* What to work on *
For each line of the listing that contains "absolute", make a copy and return it.

* Information supplied *
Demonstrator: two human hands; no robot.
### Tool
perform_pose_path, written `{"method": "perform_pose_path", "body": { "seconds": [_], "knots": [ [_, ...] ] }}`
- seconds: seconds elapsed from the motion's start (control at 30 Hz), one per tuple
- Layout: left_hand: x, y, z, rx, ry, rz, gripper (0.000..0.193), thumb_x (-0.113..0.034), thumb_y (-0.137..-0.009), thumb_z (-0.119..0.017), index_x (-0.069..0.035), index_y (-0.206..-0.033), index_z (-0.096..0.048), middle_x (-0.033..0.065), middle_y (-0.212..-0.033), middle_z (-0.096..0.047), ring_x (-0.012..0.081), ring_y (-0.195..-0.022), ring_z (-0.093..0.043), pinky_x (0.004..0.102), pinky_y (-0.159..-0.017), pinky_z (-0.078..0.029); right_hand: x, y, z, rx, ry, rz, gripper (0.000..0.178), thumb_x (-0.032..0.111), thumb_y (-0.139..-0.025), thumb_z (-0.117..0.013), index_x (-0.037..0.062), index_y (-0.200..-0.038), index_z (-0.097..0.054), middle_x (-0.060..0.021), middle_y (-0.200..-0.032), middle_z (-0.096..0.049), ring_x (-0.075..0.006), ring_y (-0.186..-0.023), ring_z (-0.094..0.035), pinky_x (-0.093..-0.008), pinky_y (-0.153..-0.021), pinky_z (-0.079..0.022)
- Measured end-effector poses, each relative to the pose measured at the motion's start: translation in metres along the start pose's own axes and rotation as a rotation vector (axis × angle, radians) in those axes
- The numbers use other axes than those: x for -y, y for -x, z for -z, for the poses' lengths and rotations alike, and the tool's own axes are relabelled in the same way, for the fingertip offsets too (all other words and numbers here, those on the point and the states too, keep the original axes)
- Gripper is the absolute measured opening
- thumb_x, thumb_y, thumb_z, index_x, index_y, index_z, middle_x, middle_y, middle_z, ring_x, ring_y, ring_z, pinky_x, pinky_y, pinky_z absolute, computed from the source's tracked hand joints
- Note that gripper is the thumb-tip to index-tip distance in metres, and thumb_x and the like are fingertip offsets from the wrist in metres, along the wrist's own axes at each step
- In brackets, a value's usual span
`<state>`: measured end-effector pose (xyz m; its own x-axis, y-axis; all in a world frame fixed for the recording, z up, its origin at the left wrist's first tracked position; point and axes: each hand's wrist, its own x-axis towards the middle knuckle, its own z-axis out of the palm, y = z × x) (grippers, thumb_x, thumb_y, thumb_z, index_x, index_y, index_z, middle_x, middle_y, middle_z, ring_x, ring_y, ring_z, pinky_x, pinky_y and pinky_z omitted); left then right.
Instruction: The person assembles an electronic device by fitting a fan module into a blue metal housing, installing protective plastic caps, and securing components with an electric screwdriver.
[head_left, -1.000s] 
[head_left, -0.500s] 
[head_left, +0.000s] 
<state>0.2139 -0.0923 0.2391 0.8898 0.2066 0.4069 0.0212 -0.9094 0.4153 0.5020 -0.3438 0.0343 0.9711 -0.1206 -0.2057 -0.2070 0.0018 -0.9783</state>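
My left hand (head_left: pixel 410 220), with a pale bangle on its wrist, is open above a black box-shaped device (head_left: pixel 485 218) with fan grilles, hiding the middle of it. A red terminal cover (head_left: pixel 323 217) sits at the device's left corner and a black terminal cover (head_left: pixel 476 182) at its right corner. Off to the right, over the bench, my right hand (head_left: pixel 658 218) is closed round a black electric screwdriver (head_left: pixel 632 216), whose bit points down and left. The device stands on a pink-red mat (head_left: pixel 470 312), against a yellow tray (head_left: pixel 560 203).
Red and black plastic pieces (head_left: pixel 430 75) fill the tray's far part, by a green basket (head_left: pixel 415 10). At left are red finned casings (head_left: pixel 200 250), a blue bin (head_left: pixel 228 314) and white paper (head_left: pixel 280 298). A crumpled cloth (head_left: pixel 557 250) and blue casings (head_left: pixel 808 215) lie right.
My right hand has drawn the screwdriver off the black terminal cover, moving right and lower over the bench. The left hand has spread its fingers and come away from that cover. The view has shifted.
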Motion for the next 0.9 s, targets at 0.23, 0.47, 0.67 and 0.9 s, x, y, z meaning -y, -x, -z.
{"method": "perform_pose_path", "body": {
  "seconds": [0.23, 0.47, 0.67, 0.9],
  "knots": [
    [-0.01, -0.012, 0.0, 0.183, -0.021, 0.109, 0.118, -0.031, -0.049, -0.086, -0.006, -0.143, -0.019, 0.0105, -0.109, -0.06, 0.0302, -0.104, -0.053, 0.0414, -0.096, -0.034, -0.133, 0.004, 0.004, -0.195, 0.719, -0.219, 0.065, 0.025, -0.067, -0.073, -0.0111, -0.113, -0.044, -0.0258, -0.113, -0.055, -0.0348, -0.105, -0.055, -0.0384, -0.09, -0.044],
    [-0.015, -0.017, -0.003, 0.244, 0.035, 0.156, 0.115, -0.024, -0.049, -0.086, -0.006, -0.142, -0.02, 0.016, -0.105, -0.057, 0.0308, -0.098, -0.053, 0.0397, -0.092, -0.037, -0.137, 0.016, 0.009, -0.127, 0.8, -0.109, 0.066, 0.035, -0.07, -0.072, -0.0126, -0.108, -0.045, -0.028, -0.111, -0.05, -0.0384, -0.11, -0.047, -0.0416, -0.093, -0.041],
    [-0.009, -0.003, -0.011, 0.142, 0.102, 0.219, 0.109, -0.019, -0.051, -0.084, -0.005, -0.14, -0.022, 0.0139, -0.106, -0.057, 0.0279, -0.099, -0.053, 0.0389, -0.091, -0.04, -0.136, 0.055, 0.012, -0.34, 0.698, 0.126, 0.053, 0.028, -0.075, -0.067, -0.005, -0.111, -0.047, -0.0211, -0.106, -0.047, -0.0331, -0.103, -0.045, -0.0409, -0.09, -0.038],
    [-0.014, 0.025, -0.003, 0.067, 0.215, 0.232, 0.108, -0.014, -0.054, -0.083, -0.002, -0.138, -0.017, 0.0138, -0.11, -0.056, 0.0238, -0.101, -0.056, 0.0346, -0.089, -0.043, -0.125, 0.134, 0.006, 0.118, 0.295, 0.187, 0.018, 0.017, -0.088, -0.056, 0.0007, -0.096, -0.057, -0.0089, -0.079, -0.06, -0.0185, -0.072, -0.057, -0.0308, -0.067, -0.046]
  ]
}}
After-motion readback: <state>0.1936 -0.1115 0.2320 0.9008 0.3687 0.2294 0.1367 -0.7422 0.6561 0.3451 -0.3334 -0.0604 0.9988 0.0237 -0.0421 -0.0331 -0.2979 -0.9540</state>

* Reply *
- Gripper is the absolute measured opening
- thumb_x, thumb_y, thumb_z, index_x, index_y, index_z, middle_x, middle_y, middle_z, ring_x, ring_y, ring_z, pinky_x, pinky_y, pinky_z absolute, computed from the source's tracked hand joints

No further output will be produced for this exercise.